Research shows many users are reticent to mix shopping with socializing. A survey by Experian, an information services firm, found that while 69 percent of UK consumers were happy to hear from brands via email, just eight percent wanted companies to contact them on Facebook, and just four percent were open to contact with them on Twitter. In 2011, the share of consumers who said they followed retailers on social media sites dropped from 58 percent the year before to 51 percent, according to the 2012 Social and Mobile Commerce study. Why? "Concerns about information sharing and privacy," survey participants said.
People may ultimately be loathe to hear about brands from their friends, too. If money matters are considered taboo among polite company at the dinner table, how will we feel knowing more about what, and for how much, our six hundred dearest acquaintances are buying? This social shopping marks another example of the "continuous consumption" trend: not only can we buy anytime and anywhere, but we're about to get front-row seats to what our friends are buying, all the time and everywhere.

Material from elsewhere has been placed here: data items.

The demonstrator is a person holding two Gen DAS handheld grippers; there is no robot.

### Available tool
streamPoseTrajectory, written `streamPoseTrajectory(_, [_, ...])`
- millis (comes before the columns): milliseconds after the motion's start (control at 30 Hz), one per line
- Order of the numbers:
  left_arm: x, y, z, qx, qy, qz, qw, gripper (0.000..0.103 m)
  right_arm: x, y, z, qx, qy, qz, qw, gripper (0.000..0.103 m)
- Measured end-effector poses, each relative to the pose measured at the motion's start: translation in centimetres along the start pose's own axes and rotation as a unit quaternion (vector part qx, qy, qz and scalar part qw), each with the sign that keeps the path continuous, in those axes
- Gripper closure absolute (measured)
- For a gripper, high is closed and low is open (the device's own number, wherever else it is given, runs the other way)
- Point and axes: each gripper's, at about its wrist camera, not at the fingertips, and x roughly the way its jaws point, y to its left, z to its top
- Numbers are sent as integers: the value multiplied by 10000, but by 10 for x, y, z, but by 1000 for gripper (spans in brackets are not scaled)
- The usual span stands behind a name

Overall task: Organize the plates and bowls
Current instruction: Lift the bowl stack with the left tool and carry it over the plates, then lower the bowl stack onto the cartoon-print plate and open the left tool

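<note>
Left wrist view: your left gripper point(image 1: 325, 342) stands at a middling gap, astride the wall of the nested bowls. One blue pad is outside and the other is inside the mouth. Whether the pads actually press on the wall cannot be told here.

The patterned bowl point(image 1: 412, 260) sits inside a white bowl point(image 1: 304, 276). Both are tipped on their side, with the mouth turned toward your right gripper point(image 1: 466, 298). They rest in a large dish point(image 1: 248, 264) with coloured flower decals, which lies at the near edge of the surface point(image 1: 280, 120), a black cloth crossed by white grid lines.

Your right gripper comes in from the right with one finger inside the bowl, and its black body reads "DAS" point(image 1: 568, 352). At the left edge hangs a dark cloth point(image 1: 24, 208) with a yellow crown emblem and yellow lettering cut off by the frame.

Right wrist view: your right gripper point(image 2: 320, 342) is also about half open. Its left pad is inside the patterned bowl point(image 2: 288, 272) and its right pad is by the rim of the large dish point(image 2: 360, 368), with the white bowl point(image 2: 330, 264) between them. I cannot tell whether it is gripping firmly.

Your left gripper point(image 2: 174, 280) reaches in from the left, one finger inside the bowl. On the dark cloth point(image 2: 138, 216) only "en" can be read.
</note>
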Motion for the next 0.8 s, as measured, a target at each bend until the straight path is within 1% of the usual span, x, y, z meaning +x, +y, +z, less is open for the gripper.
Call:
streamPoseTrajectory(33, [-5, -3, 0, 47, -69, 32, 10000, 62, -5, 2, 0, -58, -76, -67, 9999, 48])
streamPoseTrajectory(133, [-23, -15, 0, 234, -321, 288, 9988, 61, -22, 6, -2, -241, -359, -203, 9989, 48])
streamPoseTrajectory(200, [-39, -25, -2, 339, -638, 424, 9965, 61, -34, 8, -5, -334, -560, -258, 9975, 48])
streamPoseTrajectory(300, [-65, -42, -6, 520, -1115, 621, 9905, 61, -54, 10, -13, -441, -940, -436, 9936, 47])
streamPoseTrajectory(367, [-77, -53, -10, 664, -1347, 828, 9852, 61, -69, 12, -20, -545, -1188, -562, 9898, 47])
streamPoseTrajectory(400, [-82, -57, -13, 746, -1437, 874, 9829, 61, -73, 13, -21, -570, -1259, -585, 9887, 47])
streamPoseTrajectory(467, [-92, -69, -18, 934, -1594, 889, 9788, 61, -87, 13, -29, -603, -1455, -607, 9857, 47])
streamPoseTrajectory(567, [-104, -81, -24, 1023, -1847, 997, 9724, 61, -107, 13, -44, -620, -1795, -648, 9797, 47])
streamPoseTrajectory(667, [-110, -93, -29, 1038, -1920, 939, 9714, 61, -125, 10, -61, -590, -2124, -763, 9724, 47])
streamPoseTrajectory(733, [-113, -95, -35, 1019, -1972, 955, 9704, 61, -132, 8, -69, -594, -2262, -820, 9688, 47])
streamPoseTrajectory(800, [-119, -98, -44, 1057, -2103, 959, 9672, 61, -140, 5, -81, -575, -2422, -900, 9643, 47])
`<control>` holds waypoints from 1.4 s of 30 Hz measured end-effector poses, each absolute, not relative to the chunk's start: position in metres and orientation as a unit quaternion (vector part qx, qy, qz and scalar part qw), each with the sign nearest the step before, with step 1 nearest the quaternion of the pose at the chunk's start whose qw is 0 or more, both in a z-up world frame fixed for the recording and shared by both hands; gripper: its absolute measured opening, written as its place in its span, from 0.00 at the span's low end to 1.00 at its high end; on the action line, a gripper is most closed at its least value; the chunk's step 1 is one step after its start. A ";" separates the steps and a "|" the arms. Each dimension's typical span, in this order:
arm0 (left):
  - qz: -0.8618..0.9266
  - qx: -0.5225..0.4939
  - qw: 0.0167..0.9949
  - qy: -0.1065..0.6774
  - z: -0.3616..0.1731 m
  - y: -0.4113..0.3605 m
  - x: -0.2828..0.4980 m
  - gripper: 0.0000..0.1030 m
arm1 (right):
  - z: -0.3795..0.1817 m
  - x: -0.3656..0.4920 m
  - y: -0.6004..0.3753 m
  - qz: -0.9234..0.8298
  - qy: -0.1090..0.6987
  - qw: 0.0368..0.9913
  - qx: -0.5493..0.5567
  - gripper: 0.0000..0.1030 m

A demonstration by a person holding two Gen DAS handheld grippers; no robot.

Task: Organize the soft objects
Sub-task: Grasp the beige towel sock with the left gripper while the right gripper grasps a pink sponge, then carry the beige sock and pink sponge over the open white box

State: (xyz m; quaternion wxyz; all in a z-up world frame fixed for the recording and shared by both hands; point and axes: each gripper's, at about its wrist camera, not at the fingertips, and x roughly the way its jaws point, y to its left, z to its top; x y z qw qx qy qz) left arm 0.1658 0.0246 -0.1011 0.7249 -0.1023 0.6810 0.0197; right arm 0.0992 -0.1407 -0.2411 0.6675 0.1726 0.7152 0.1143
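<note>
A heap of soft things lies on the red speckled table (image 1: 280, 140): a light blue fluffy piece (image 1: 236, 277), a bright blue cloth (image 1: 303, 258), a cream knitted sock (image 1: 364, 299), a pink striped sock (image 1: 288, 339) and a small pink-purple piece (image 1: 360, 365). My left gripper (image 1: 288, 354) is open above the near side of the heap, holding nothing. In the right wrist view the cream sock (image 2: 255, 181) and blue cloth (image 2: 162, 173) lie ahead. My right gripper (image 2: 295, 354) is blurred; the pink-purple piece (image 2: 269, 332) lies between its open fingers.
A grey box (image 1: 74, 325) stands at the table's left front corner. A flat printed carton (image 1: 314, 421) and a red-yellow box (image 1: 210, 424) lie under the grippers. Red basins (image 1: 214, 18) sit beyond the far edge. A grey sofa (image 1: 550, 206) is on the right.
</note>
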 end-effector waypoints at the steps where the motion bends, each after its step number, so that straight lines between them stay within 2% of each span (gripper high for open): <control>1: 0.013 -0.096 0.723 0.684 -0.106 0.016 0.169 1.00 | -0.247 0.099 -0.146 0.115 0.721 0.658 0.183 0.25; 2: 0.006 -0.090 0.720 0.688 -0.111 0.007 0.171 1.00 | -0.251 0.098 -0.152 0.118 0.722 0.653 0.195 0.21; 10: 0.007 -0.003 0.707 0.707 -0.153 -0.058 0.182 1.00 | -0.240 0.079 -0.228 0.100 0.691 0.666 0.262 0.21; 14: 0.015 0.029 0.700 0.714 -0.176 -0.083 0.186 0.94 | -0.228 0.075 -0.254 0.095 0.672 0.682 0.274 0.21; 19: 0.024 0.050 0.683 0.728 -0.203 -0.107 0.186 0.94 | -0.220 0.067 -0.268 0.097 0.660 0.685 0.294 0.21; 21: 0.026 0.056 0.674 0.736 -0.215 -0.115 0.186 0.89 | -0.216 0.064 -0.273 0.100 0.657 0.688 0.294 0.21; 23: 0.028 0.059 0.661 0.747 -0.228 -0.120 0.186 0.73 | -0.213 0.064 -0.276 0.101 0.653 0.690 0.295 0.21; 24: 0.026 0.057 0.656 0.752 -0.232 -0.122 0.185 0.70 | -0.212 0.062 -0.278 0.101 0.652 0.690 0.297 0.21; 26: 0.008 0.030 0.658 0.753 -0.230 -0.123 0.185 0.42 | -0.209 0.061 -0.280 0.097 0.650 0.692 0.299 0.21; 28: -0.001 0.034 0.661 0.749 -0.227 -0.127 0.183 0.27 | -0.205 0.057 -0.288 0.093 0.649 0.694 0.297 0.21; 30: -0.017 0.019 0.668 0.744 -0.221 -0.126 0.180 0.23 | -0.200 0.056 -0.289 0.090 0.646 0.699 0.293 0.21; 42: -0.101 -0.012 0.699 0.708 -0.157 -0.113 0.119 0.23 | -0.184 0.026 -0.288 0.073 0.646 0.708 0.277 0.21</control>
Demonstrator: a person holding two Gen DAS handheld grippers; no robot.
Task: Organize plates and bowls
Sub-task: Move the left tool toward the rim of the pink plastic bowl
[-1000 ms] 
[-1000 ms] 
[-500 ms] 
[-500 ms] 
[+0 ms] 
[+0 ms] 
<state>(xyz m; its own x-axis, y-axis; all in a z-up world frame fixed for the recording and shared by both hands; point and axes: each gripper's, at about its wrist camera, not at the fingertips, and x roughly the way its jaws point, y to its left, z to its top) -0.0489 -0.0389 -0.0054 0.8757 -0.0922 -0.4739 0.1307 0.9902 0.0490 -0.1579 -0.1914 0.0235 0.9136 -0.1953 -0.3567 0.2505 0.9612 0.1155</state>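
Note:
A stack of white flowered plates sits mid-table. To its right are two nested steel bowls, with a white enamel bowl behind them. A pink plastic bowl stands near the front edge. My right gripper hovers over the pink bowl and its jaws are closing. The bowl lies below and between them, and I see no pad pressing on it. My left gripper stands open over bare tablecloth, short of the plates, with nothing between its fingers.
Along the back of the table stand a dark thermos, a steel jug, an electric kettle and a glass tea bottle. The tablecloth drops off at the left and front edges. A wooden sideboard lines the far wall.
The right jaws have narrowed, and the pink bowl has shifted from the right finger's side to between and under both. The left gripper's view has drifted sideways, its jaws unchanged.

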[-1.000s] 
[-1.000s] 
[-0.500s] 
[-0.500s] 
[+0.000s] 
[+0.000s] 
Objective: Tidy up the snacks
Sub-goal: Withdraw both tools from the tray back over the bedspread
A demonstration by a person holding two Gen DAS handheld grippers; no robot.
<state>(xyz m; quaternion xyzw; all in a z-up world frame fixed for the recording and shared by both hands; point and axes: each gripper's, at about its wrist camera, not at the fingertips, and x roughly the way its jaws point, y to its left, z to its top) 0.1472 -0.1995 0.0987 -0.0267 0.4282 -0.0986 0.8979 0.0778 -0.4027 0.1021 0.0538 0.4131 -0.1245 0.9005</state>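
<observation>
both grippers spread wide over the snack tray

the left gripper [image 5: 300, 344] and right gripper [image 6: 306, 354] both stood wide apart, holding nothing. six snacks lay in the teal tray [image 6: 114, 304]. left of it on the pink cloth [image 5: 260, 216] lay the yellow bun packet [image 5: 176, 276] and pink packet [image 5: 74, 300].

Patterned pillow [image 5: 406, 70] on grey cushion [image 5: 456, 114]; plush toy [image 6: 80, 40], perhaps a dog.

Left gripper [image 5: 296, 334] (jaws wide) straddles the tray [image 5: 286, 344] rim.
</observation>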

Facebook says knowing what our friends enjoy will help us make better decisions on what baby carriage to buy or hotel to stay in. Perhaps so. On the flipside, it's easy to imagine the one-upsmanship and competitive instinct it breeds, not to mention the resentment. What conclusions would a manager draw from seeing an underling browsing a Chanel sale online, where bags cost $2,000 a pop? Would she be a little less likely to approve her employee's request for a raise? The companies doing the sharing on our behalf seem more inclined to act first and ask questions -- or apologize -- later. They're vaguely aware there's a line not to be crossed, but those concerns are being drowned out by the irresistible appeal of milking our relationships to broadcast their wares. It's worth noting that even though shoppers who sign up for Gilt Groupe's "Facebook sharing" integration can choose to make their activity private, the default setting, according to our tests, is to have purchases and sale-browsing visible to "everyone."
Still, even continuous consumption champions know there's a limit: the SPANX underwear share prompted an apologetic mea maximum culpa from a Gilt Groupe spokeswoman -- one that suggests, for what comfort it's worth, that the company has drawn the line just before the entrance to our bedrooms and bathrooms. The shopping site promises people who sync their accounts with Facebook that it never posts "intimates, underwear or newborn-related items." Something obviously went awry in my case. According to Gilt Groupe spokeswoman, the SPANX slip-up was "due to an initial omission in our product blacklist when purchase events were first rolled out." "Our intent was to always filter out all instances of Intimate & Underwear from posts made on behalf of a user," she said. And my intent was to use social media for people, not products. What are my chances of getting a filter for that, too?